--- What you have to do ---
Print the data exactly. Omit the pictures.

--- Dataset excerpt ---
-- Opening Marker --

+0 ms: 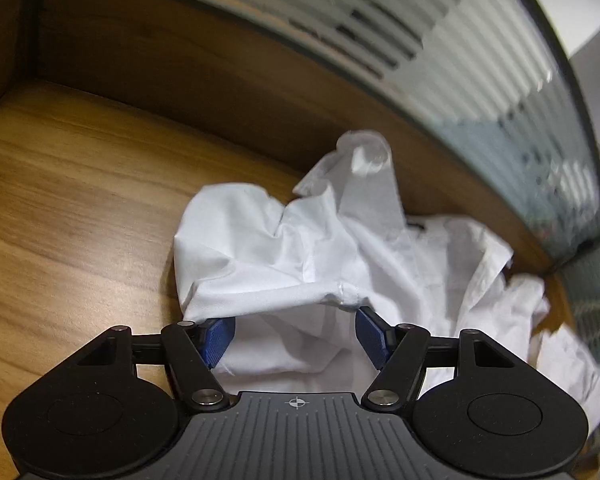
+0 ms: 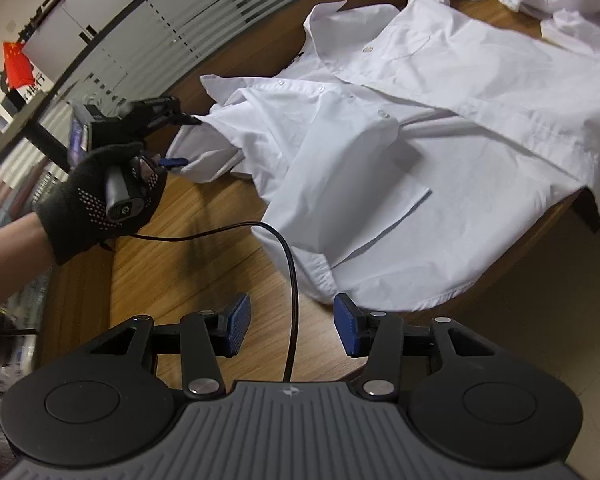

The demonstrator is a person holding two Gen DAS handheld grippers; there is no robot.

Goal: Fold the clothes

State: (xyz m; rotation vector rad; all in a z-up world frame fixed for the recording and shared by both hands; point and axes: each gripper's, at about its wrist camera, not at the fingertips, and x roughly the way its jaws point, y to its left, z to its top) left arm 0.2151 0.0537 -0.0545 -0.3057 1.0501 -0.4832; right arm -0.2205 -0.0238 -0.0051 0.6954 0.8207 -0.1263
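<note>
Left jaws: the left gripper [image 1: 296, 334] is spread wide around a bunched sleeve end of the white shirt [image 2: 440, 128]; no pad is seen pressing.
Right jaws: the right gripper [image 2: 292, 330] is parted, empty, just short of the hem.
Shirt: spread on the wooden table [image 2: 188, 272], unfolded.
Progress: judged barely begun.
Writing: none readable.

Even indoor light, soft shadows. Strong fisheye bending, dark corners. Left wrist view motion-blurred far ahead; right wrist view sharper, blurred at left edge.
</note>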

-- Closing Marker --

--- Task output ---
+0 ms: 
+0 ms: 

The demonstrator is a person holding two Gen DAS handheld grippers; there is no robot.

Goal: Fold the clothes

State: (xyz m; rotation vector rad; all in a z-up world frame fixed for the recording and shared by both hands; point and axes: each gripper's, at about its wrist camera, not at the fingertips, and x roughly the way its jaws point, y to its left, z to its top) left arm 0.2151 0.0537 -0.0545 -0.3057 1.0501 -0.4832; right arm -0.2205 -0.0238 -0.0051 0.6954 0.8207 -0.1263
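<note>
Left jaws: the left gripper [image 1: 296, 334] is spread wide around a bunched sleeve end of the white shirt [image 2: 440, 128]; no pad is seen pressing.
Right jaws: the right gripper [image 2: 292, 330] is parted, empty, just short of the hem.
Shirt: spread on the wooden table [image 2: 188, 272], unfolded.
Progress: judged barely begun.
Writing: none readable.

Even indoor light, soft shadows. Strong fisheye bending, dark corners. Left wrist view motion-blurred far ahead; right wrist view sharper, blurred at left edge.
</note>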

The exercise asks for nothing more.